## PROBLEM DESCRIPTION
Which lines in the records below contain the word "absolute"? Copy each one out.
-*-
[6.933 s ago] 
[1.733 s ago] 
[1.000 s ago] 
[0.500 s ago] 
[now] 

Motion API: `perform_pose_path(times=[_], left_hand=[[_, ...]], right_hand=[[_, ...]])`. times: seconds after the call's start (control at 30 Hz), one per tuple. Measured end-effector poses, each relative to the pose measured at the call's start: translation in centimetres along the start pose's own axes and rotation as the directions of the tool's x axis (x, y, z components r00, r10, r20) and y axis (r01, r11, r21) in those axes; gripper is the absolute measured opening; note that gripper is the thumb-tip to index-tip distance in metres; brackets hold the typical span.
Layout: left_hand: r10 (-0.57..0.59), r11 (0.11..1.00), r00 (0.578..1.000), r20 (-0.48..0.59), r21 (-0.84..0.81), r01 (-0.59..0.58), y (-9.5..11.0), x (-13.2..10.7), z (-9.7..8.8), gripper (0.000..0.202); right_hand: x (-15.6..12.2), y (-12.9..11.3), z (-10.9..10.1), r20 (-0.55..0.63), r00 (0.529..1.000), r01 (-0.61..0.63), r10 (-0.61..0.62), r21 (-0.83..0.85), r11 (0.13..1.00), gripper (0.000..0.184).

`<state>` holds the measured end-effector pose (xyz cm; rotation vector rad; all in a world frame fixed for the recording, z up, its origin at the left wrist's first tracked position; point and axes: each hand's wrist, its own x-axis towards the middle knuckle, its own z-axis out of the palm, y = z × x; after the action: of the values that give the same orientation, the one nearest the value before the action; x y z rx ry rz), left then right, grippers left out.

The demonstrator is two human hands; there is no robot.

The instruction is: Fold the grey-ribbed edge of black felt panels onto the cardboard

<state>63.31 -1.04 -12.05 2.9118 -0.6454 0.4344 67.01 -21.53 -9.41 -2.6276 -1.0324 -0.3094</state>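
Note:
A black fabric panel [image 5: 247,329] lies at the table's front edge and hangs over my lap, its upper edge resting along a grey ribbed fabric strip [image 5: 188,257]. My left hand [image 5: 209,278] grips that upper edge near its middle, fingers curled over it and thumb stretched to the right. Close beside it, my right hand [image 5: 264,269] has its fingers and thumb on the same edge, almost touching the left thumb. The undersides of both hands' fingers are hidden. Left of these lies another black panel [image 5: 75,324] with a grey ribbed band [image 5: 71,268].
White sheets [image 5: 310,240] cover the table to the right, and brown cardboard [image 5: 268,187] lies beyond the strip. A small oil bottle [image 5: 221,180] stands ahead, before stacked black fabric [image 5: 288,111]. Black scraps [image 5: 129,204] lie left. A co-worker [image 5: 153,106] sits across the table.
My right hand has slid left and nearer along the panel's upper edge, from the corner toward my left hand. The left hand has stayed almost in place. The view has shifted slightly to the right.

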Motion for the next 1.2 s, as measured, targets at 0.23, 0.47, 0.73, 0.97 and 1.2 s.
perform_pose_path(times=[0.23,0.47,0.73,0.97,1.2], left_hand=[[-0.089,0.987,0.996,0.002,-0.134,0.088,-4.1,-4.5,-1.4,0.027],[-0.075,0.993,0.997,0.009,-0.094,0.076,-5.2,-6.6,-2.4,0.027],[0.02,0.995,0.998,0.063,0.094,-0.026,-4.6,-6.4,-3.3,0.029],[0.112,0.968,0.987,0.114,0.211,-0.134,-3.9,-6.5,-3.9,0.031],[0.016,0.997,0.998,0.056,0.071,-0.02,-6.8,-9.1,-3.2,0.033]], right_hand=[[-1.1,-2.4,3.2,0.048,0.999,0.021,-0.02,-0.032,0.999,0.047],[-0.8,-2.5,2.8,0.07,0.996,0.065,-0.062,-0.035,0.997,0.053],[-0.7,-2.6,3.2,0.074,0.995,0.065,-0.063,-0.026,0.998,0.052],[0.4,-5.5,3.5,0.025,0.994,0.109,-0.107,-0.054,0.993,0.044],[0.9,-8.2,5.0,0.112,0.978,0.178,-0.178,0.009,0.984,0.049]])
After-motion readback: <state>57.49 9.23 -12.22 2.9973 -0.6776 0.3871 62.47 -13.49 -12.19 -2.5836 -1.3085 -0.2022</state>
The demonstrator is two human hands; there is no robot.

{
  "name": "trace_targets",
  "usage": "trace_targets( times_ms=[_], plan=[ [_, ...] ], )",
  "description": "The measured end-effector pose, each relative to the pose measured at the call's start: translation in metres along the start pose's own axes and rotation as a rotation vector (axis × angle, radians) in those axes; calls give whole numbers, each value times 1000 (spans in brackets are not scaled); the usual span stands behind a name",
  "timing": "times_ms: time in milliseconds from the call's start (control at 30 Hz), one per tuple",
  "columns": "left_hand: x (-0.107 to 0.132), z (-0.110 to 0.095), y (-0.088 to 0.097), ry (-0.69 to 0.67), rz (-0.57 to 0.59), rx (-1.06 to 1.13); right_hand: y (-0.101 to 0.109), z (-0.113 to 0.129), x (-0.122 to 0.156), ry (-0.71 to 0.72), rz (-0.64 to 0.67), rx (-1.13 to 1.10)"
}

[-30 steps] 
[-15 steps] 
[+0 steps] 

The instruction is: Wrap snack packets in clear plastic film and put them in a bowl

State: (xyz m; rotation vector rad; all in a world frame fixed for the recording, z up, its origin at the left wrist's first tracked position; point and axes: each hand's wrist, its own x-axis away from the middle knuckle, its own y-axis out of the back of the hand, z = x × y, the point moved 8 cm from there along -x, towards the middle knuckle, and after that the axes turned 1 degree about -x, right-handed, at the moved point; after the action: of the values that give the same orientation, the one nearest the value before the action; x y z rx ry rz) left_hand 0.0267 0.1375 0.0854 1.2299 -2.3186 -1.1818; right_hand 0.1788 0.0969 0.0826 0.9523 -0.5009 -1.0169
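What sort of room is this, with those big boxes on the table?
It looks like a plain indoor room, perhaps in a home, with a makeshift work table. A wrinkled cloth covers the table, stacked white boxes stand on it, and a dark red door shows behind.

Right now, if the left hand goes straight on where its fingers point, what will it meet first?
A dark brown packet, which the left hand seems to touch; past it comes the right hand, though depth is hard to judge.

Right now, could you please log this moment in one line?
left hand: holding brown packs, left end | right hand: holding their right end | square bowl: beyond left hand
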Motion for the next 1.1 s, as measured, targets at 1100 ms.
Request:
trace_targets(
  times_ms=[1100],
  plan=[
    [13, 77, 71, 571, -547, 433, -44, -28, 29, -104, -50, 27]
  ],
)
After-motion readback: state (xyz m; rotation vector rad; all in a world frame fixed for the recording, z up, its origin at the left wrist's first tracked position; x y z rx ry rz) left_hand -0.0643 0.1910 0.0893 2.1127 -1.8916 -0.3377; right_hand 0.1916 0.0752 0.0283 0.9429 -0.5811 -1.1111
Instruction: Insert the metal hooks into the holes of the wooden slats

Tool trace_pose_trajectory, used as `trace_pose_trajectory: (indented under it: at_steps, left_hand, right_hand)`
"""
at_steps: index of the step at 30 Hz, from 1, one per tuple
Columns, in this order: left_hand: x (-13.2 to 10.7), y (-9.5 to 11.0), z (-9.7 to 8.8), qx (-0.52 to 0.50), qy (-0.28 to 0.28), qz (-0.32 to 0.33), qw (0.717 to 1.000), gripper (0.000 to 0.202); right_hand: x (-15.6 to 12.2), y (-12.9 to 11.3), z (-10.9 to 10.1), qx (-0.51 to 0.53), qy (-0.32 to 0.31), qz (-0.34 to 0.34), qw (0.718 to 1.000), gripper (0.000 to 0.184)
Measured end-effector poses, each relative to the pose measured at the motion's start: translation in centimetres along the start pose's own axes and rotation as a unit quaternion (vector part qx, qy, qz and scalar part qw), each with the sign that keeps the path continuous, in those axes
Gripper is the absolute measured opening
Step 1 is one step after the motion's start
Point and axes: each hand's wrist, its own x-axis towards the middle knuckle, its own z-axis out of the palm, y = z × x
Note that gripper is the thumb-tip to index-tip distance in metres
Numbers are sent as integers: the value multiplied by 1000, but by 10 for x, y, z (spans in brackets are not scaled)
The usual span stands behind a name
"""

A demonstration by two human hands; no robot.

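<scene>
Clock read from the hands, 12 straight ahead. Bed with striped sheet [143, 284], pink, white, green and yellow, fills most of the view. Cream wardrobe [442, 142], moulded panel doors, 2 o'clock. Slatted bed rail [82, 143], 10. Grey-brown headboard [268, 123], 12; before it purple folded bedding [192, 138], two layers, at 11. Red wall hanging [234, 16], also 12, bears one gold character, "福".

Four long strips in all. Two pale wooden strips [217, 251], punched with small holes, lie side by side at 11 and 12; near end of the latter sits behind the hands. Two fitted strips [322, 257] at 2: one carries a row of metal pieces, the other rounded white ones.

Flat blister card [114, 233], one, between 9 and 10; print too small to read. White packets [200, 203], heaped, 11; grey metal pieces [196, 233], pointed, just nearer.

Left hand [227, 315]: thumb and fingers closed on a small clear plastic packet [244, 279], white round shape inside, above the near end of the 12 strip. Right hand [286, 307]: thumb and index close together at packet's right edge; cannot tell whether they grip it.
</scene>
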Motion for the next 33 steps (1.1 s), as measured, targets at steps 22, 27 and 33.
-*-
## OUTPUT FOR THIS TASK
Motion API: `perform_pose_path(times=[_], left_hand=[[_, ...]], right_hand=[[_, ...]])`. times: seconds after the call's start (control at 30 Hz), one per tuple. Measured end-effector poses, each relative to the pose measured at the call's start: translation in centimetres along the start pose's own axes and rotation as the directions of the tool's x axis (x, y, z components r00, r10, r20) and y axis (r01, r11, r21) in those axes; gripper is the absolute measured opening; note that gripper is the thumb-tip to index-tip distance in metres; brackets hold the typical span.
Gripper is the absolute measured opening

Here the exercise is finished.